* Assignment
Extract, without alteration, each line from the start of the listing to the line bearing "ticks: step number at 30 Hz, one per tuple".

(Input material)

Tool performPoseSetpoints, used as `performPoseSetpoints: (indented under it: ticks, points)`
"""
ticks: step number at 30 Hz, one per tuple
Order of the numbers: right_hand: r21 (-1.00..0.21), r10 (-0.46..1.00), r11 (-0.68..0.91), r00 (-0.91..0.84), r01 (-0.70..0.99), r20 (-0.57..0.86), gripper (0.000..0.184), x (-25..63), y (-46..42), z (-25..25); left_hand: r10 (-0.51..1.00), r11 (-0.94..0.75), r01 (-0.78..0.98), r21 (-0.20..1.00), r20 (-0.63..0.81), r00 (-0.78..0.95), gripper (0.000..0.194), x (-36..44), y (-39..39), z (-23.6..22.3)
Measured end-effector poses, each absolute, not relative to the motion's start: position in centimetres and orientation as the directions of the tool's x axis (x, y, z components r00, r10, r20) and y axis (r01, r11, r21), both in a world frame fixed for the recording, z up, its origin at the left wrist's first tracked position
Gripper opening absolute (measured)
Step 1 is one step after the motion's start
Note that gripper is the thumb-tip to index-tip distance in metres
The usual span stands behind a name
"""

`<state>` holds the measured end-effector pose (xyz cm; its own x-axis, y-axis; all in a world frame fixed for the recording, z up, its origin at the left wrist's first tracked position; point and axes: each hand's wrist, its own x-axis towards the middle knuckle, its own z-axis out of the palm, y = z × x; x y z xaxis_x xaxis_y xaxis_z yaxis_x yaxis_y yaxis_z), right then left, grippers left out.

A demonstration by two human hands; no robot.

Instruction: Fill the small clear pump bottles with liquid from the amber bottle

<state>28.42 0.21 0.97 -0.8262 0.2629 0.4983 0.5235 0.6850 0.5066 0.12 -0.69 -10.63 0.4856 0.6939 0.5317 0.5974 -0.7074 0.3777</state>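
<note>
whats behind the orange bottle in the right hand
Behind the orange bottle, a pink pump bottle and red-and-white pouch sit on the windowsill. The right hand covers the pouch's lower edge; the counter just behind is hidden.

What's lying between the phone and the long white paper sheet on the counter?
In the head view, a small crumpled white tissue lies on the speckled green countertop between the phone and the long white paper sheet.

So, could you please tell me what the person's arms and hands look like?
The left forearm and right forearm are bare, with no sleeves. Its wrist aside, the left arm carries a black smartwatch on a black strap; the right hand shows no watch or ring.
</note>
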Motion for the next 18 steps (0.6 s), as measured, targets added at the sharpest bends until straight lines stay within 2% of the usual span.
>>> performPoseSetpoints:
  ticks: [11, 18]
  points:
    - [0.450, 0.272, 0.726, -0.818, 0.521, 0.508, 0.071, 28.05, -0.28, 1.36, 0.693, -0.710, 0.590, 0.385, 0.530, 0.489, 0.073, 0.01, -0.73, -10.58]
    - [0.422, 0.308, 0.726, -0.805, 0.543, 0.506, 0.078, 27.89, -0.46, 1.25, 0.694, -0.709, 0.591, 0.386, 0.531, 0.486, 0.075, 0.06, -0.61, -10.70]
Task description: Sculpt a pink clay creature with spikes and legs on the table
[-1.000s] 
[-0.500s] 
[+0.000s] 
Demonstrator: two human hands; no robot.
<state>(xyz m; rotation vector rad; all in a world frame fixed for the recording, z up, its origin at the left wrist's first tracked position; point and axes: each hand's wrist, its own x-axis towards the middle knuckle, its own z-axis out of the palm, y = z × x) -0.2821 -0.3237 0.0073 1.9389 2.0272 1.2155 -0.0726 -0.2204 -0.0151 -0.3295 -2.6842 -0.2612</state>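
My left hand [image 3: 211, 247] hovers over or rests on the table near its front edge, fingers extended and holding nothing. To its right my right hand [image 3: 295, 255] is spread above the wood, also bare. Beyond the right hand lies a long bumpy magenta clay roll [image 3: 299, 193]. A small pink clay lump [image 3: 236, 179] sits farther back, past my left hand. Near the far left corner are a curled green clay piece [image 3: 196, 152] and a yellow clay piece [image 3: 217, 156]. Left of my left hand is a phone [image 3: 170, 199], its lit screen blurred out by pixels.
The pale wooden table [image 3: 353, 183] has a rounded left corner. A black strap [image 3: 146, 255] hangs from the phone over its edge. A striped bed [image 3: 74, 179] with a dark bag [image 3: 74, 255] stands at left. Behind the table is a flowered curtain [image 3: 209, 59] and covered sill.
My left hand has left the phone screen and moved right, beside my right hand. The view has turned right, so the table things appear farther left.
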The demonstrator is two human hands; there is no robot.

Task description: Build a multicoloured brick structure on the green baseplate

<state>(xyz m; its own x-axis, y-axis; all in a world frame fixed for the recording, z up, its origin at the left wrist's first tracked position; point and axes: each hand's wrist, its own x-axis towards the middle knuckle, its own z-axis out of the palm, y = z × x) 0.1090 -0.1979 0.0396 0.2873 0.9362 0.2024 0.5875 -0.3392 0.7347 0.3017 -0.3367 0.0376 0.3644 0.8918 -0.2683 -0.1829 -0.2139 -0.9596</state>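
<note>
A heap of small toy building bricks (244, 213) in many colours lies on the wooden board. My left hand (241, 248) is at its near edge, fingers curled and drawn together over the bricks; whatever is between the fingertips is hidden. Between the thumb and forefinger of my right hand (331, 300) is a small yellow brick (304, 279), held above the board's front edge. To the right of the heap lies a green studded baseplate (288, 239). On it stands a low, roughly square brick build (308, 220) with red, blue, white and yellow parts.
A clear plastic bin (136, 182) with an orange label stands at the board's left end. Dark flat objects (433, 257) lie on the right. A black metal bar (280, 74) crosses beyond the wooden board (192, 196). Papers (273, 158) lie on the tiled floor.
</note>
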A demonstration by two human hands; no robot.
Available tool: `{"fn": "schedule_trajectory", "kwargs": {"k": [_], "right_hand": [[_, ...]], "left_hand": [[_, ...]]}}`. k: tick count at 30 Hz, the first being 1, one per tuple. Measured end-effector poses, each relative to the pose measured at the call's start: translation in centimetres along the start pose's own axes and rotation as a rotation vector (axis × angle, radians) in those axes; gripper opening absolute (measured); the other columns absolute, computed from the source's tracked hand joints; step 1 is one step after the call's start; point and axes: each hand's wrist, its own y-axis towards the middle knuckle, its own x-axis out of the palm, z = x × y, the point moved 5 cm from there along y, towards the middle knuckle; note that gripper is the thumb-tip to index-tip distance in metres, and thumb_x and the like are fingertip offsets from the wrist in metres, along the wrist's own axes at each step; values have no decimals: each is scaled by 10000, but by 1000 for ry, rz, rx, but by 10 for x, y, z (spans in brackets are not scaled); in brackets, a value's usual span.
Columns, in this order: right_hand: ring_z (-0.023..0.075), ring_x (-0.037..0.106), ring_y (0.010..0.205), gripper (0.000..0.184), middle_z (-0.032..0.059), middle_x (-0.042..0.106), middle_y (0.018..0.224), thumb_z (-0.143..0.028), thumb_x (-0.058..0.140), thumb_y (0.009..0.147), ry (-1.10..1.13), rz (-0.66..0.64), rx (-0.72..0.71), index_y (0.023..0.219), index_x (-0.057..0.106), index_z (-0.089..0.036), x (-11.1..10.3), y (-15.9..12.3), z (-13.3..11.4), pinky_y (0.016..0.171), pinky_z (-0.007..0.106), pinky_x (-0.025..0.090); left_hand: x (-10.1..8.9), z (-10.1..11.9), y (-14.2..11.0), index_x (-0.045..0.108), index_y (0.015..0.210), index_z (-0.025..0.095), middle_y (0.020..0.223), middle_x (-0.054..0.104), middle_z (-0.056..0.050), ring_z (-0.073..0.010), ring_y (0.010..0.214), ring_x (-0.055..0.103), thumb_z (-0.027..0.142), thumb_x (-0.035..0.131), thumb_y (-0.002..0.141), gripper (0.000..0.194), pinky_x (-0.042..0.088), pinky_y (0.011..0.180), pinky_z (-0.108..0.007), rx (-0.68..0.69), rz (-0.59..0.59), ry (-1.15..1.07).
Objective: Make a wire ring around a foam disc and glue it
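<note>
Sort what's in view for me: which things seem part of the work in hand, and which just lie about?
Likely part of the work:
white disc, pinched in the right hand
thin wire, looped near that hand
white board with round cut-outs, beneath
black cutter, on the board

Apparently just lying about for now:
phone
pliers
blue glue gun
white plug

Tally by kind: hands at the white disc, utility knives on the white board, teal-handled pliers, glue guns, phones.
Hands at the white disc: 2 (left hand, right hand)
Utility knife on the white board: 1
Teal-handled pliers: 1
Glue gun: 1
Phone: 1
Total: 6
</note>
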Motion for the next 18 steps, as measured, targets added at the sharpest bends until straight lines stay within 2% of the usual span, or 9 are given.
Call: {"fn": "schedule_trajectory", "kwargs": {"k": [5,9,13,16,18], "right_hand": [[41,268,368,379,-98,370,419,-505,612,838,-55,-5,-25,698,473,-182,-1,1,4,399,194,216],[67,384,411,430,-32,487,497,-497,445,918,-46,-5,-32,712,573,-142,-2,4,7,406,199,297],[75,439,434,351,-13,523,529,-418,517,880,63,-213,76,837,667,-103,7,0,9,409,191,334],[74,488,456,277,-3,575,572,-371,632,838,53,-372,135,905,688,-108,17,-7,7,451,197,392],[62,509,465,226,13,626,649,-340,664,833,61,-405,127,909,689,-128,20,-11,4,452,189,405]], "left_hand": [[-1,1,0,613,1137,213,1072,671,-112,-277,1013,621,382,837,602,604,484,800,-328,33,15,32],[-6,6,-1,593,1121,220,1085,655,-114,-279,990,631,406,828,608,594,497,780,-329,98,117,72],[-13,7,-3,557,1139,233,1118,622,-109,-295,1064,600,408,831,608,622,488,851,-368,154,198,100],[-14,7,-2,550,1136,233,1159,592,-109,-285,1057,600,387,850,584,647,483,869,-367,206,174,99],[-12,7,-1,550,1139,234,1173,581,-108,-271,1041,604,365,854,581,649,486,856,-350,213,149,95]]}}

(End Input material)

* Exercise solution
Tool performPoseSetpoints, used as `performPoseSetpoints: (indented under it: ticks, points)`
"""
ticks: step number at 30 Hz, one per tuple

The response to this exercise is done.